Lifelike reconstruction of extinct human relative to be displayed at new UM Museum of Natural History

ANN ARBOR—Australopithecus sediba, an extinct relative of humans that roamed southern Africa 2 million years ago, is settling into her home at the new University of Michigan Museum of Natural History.

The life-size, hyperrealistic sculptural reconstruction of A. sediba was installed in the museum’s “Evolution: Life Through Time” gallery. Museum visitors will get their first glimpse of the diminutive hominid when the relocated museum opens to the public Sunday, April 14, inside UM’s Biological Sciences Building.

The sculpture is believed to be the only full-body, fleshed A. sediba reconstruction in North America.

The reconstruction of a.sediba. UM photo.

“When visitors come face to face with her, they’ll be floored by how realistic it appears,” said Michael Cherney, the museum’s on-staff paleontologist. “They’ll be walking through the evolution gallery, and all of a sudden they’ll be staring into the eyes of something that’s very human-like. It will be almost impossible to ignore.”

The one-of-a-kind reconstruction was commissioned by the UM museum, and was created by the Daynès Studio in Paris. The adult female stands fully upright and is just 45 inches tall. The hairy body is recognizably human, but the head is chimp-like. The reconstruction is based on fossil bones recovered from a South African cave in 2008.
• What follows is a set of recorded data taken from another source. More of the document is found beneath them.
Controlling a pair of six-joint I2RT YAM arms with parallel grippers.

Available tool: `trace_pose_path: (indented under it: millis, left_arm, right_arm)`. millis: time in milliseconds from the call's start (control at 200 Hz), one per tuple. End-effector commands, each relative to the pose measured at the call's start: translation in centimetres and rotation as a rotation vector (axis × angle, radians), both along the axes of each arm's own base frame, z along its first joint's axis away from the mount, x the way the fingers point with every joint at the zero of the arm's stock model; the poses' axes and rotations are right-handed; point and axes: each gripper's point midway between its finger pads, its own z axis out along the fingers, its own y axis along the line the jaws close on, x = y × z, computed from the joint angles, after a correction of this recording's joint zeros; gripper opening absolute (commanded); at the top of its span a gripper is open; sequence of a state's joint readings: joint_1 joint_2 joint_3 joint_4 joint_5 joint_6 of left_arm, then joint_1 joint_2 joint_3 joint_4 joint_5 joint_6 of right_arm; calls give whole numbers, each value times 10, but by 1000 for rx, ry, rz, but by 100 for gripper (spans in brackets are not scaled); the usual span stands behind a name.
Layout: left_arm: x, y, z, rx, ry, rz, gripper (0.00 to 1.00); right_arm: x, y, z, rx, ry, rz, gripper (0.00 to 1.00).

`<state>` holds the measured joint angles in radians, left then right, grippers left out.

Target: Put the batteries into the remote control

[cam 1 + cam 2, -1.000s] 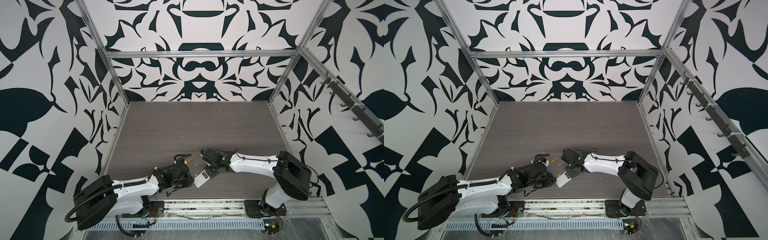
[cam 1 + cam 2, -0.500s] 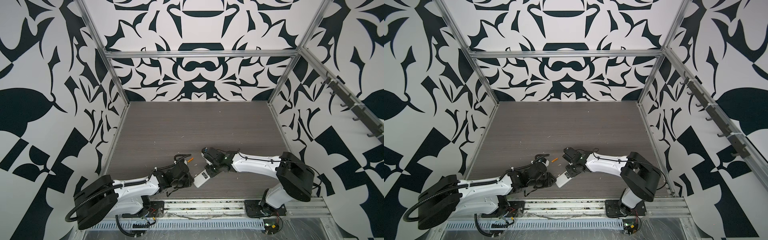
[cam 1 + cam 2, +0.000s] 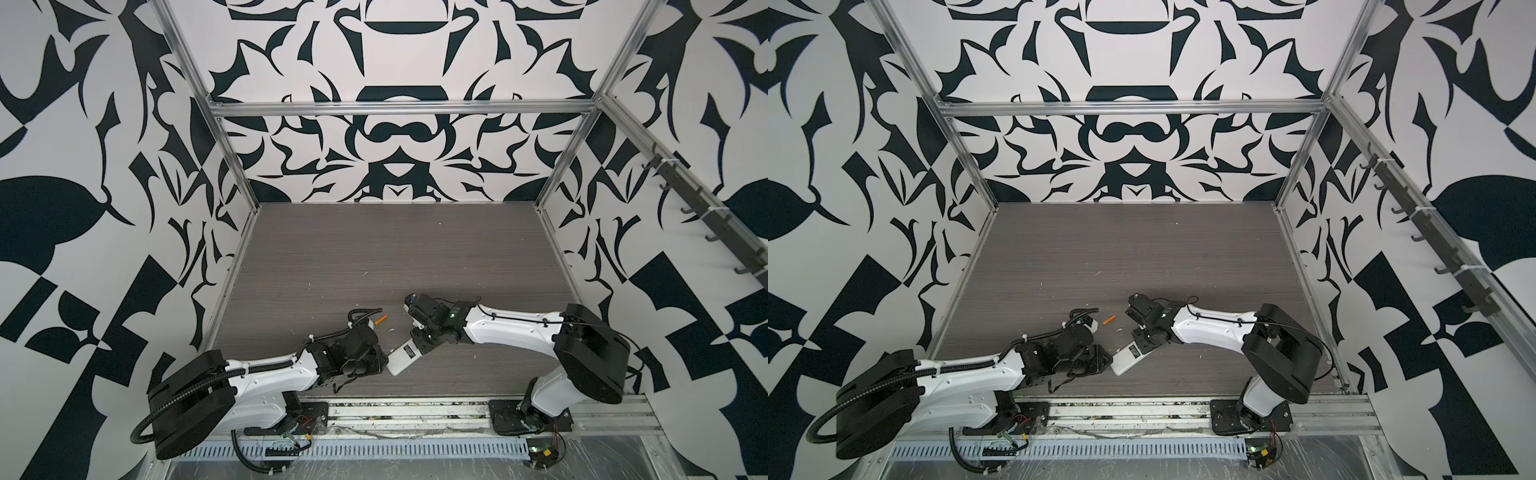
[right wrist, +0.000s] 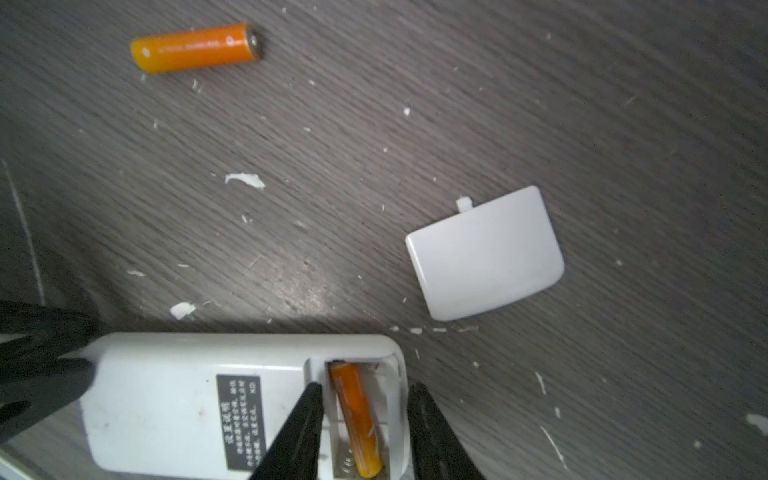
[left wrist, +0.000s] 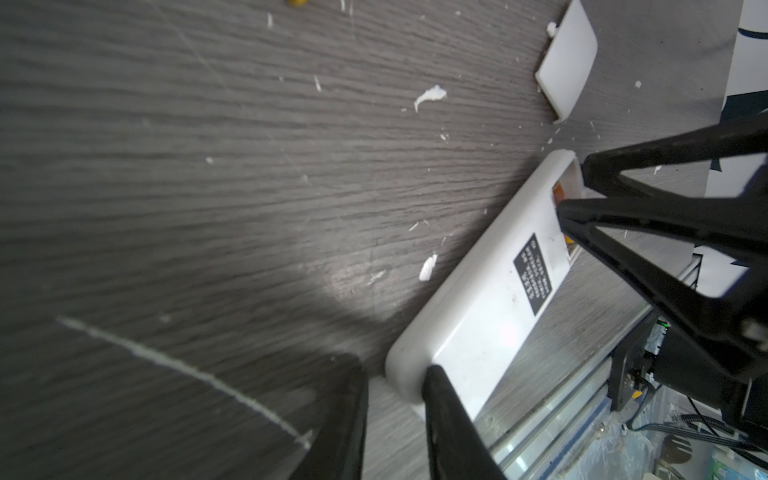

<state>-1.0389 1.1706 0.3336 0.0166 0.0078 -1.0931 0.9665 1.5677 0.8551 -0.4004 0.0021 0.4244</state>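
Note:
The white remote control (image 3: 402, 358) (image 3: 1128, 358) lies back up near the table's front, its dark label showing. Its open compartment holds one orange battery (image 4: 353, 411), lying slanted. My right gripper (image 4: 365, 388) (image 3: 419, 345) is open. Its fingers stand on either side of that battery, with a gap on each side. My left gripper (image 5: 392, 368) (image 3: 380, 362) is open at the remote's (image 5: 490, 299) other end, with one finger against the end. A second orange battery (image 3: 381, 320) (image 3: 1109, 320) (image 4: 195, 48) lies loose on the table beyond the left wrist.
The white battery cover (image 4: 486, 253) (image 5: 567, 62) lies on the table beside the remote's compartment end. White flecks (image 4: 245, 179) are scattered over the dark wood top. The metal rail (image 3: 415, 409) runs along the front edge behind both arms.
My right gripper's jaws have spread apart around the battery in the compartment, and the right arm has shifted slightly. The left arm and the remote have stayed still.

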Motion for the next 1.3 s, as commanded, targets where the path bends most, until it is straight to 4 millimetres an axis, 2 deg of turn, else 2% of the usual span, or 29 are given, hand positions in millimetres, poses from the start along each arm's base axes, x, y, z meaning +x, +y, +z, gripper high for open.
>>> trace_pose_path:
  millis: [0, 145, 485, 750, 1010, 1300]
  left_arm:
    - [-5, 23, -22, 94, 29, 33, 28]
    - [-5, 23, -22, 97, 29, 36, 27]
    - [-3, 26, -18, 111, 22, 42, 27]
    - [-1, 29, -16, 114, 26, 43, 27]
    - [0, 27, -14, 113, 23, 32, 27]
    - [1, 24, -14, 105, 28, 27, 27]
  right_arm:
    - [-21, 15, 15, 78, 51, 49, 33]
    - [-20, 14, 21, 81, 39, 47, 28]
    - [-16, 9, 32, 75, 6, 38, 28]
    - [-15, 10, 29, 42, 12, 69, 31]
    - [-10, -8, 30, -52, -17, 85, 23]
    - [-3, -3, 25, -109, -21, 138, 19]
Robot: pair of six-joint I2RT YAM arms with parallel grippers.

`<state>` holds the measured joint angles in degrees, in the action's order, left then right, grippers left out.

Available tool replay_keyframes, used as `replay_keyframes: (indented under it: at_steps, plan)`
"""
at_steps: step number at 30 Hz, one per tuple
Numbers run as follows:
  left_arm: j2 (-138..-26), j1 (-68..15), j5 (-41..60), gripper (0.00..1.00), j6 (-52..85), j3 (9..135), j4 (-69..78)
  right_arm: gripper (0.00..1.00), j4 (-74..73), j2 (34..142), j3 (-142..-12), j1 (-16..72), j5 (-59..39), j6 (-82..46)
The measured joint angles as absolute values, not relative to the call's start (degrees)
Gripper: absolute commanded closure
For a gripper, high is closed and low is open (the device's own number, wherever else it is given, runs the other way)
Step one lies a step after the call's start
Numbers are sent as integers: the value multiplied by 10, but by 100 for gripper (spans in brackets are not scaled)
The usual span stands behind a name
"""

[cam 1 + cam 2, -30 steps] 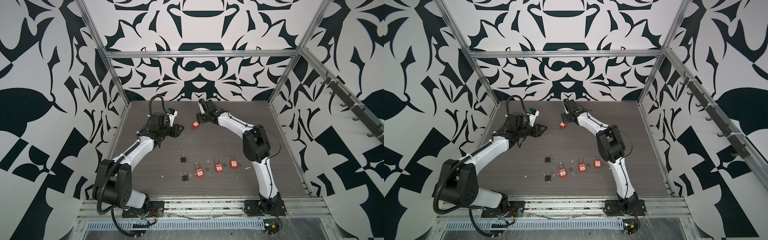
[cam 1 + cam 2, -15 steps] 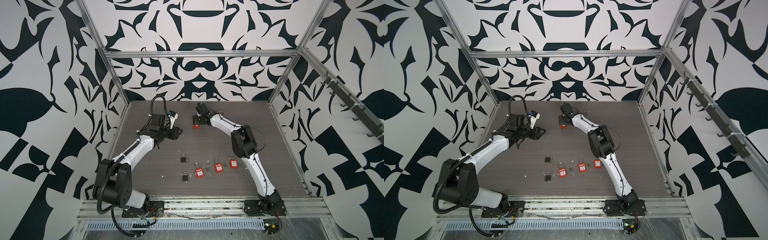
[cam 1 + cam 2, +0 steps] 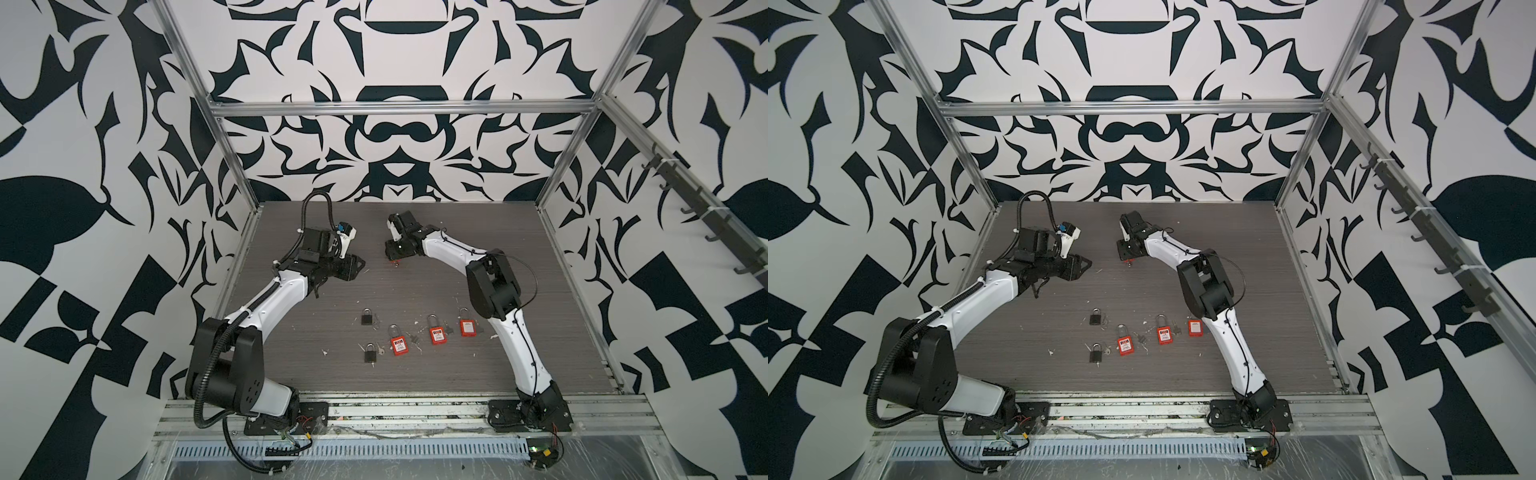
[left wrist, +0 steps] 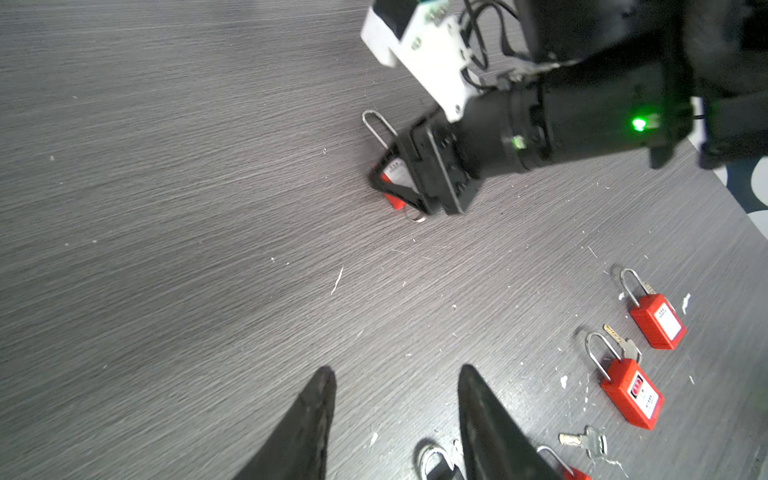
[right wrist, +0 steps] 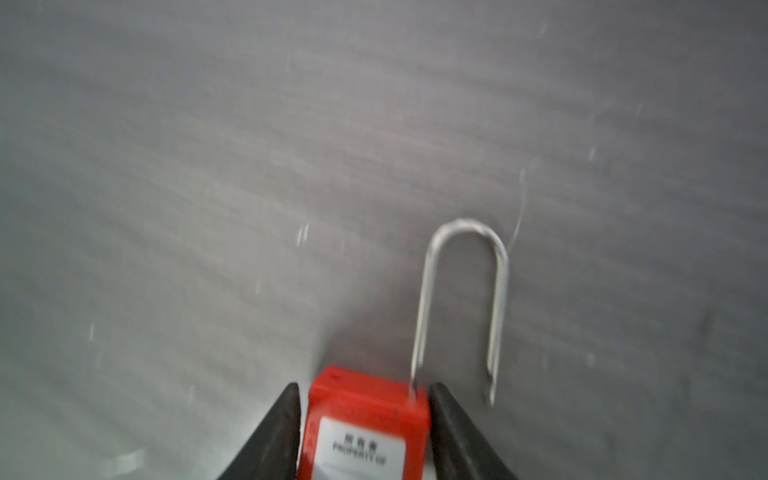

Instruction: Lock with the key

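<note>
My right fingers (image 5: 278,432) are clamped on the body of the red padlock (image 5: 365,415), bottom centre of the right wrist view, its shackle (image 5: 465,226) swung open. My left fingers (image 4: 307,415) stand apart, empty, over the tabletop (image 4: 166,208). I judge this the grasp step; next, press the shackle home and turn the key.

1. My bench (image 3: 457,374) is dark grey and wood-grained, flecked with small white scraps.
2. Near its middle lie the far black padlock (image 3: 367,318) and the near black padlock (image 3: 369,354).
3. To their right, flat in a row, lie the left red padlock (image 3: 398,344), the middle red padlock (image 3: 435,333) and the right red padlock (image 3: 467,326).
4. One key (image 4: 588,442) lies between the left and middle ones, and another key (image 4: 623,340) lies between the middle and right ones.
5. At the far middle, a fourth red padlock (image 5: 365,424), its shackle open, sits gripped in my right claw (image 5: 361,390). I cannot tell whether it rests on the bench.
</note>
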<state>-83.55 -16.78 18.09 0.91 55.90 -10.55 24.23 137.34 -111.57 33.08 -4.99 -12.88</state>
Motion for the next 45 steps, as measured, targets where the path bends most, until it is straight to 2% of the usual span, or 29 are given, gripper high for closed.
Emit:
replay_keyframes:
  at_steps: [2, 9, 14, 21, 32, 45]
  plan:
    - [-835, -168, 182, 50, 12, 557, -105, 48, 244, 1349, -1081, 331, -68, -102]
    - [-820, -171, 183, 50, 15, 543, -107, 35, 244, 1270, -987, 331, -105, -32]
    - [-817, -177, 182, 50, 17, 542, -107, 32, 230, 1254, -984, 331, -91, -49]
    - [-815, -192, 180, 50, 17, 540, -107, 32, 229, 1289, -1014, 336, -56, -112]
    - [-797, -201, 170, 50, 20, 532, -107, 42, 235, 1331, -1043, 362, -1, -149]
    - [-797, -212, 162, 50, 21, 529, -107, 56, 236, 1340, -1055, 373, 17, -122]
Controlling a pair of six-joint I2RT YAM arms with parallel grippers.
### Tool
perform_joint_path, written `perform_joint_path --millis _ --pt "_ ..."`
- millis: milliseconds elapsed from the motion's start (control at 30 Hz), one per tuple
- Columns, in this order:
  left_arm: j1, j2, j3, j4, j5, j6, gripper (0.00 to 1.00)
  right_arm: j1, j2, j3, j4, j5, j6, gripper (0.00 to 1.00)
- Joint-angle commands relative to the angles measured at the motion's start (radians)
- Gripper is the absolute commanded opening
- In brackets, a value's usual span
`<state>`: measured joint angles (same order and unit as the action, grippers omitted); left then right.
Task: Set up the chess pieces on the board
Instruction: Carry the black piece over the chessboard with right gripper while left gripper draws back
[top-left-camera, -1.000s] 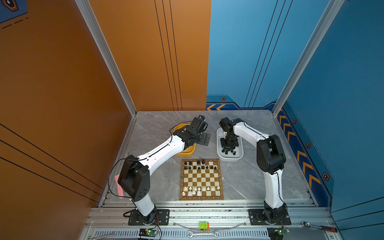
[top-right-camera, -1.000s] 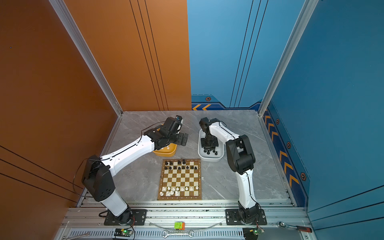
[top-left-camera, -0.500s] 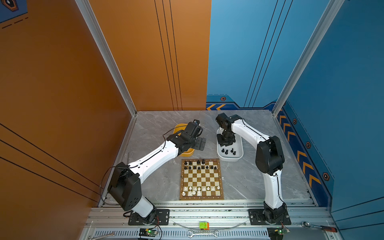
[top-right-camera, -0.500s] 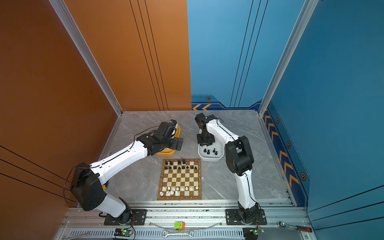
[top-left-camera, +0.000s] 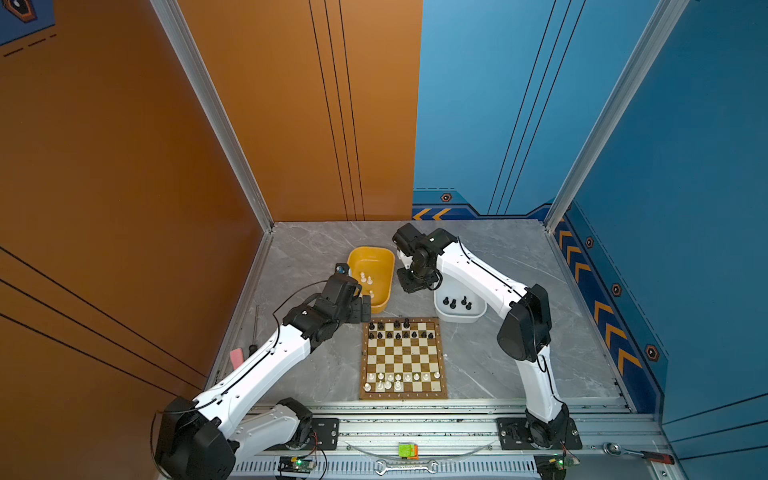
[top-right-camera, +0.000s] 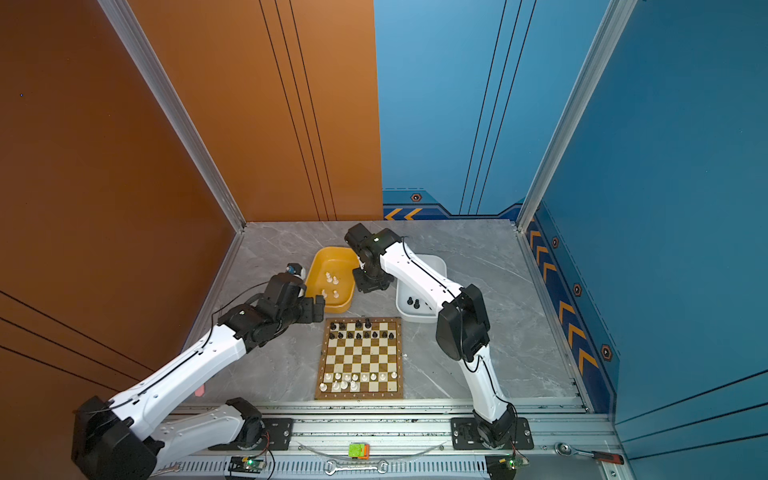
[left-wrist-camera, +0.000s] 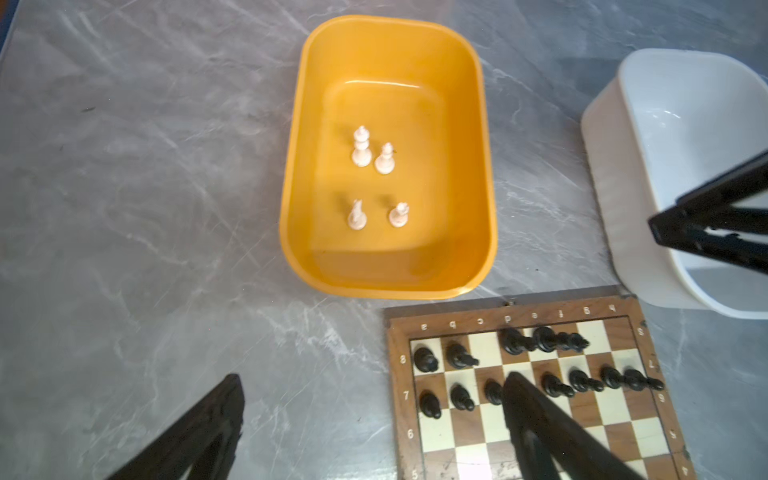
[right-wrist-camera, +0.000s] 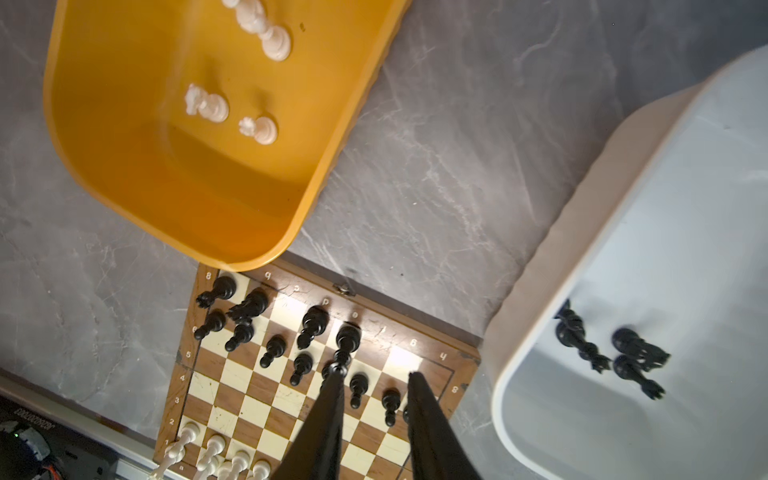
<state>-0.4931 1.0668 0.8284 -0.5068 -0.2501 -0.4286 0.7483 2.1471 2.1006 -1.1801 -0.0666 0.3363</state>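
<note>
Along the board (left-wrist-camera: 465, 322) rim, letters a–h, numerals 1–8, left claw (left-wrist-camera: 372, 377) spread wide, right claw (right-wrist-camera: 375, 372) slightly apart

The board (left-wrist-camera: 478, 322) rim bears letters a–h (seen inverted) and numerals 1–8.

In both top views, the left white-and-black jointed robot arm (top-left-camera: 266, 361) rose from its base at 7 o'clock, folded at a low black elbow (top-left-camera: 195, 440), and stretched toward 1 o'clock. Its black wrist (top-left-camera: 328, 305) lay nearly level. The left black two-finger gripper (left-wrist-camera: 374, 377) stood wide apart, fingers (left-wrist-camera: 199, 428) splayed in the left wrist view. The right white-and-black jointed robot arm (top-left-camera: 478, 274) climbed from 5 o'clock, bent at a raised black elbow (top-left-camera: 523, 328), and reached toward 11 o'clock. The right black two-finger gripper (right-wrist-camera: 376, 374) pointed downward, its fingers (right-wrist-camera: 324, 424) a narrow gap apart.
</note>
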Motion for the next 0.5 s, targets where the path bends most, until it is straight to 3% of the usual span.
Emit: perform_joint_path --millis 0,467 --pt "0.038 -0.074 -0.053 -0.014 0.014 -0.064 0.98 0.039 0.032 0.020 -0.053 0.000 -0.010 0.29" --pt "0.087 -0.192 -0.100 -0.061 0.076 -0.049 0.98 0.114 0.095 -0.003 -0.051 0.006 0.005 0.27"
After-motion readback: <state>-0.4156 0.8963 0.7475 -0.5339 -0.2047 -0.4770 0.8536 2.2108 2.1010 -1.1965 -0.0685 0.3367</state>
A panel of UM experts advised the museum on the acquisition, saying the bones indicated the species stood upright, like humans, not crouched at the hip and knee like chimpanzees and gorillas.

In a 2010 Science paper describing their find in South Africa’s Malapa Cave, members of the discovery team suggested that A. sediba represents a new species transitional between australopithecines and our own genus, Homo.

But some other scientists say that’s probably not the case and that A. sediba is likely not a direct ancestor of modern humans. Even so, A. sediba demonstrates that a variety of human-like creatures once roamed Africa, Cherney said.

Displayed alongside the sculpture in the new museum will be a cast A. sediba skeleton made from the bones of two specimens recovered in Malapa Cave. The composite skeleton was made from the nearly complete skull of a juvenile male and the mostly complete postcranial skeleton (meaning all the bones behind, or posterior to, the cranium) of an adult female.